WHAT IS NEEDED: Take the data below and extract the lines from the one with "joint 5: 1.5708" to the one with "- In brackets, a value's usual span", inclusive, exactly as written.

AVAILABLE DATA:

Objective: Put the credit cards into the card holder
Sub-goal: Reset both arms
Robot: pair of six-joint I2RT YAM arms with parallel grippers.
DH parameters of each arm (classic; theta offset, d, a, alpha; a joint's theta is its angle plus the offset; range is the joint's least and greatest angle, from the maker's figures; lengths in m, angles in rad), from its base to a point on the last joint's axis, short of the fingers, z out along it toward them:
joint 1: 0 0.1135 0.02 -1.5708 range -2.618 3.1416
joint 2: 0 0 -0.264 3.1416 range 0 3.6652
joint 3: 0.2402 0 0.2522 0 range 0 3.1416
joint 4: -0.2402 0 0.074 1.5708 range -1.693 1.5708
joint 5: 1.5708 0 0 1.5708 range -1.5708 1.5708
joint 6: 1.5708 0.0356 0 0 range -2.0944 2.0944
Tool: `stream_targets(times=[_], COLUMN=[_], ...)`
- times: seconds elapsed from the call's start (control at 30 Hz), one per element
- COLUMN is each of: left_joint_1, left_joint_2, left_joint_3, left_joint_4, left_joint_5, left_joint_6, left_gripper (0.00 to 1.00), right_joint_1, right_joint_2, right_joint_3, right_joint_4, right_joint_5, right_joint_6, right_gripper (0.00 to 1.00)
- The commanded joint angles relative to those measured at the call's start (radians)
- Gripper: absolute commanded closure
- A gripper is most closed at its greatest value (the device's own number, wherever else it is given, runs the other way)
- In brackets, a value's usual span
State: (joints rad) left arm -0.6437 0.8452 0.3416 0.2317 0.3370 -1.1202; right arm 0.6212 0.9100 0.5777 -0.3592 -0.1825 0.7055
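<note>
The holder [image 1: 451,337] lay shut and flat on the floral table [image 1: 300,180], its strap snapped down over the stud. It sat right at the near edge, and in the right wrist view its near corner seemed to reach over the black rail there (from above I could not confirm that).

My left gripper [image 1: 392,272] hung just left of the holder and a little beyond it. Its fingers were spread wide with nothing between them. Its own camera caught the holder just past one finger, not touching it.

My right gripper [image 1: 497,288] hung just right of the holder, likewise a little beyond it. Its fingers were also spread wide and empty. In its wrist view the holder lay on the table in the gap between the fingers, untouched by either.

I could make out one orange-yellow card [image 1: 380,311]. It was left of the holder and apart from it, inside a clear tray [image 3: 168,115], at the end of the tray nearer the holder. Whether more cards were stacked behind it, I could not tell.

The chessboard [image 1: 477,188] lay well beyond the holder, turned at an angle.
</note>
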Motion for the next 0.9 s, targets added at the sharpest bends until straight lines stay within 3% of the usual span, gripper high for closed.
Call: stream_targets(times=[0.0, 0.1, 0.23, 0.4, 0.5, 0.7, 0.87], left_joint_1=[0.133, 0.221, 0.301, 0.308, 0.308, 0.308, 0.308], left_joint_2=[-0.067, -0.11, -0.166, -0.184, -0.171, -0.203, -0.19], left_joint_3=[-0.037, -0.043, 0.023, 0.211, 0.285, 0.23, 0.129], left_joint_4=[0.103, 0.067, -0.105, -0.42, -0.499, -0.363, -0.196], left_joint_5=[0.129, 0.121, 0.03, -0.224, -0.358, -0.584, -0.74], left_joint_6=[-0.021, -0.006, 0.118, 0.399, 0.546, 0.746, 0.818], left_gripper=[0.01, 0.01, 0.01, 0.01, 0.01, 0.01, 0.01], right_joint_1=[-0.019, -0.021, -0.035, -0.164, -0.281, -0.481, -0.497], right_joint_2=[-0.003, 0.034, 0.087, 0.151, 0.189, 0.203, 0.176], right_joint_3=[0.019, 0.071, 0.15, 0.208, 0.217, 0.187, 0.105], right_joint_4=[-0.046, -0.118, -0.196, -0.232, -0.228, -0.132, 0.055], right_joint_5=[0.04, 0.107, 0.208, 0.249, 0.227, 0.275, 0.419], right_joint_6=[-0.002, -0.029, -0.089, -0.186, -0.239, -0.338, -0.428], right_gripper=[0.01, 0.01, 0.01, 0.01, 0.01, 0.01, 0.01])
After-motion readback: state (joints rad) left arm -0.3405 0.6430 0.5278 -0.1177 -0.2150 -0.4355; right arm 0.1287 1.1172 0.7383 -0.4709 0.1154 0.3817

WRITTEN RESPONSE:
joint 5: 1.5708 0 0 1.5708 range -1.5708 1.5708
joint 6: 1.5708 0.0356 0 0 range -2.0944 2.0944
Tool: `stream_targets(times=[_], COLUMN=[_], ...)`
- times: seconds elapsed from the call's start (control at 30 Hz), one per element
- COLUMN is each of: left_joint_1, left_joint_2, left_joint_3, left_joint_4, left_joint_5, left_joint_6, left_gripper (0.00 to 1.00), right_joint_1, right_joint_2, right_joint_3, right_joint_4, right_joint_5, right_joint_6, right_gripper (0.00 to 1.00)
- The commanded joint angles relative to those measured at the call's start (radians)
- Gripper: absolute commanded closure
- A gripper is most closed at its greatest value (the device's own number, wherever else it is given, runs the other way)
- In brackets, a value's usual span

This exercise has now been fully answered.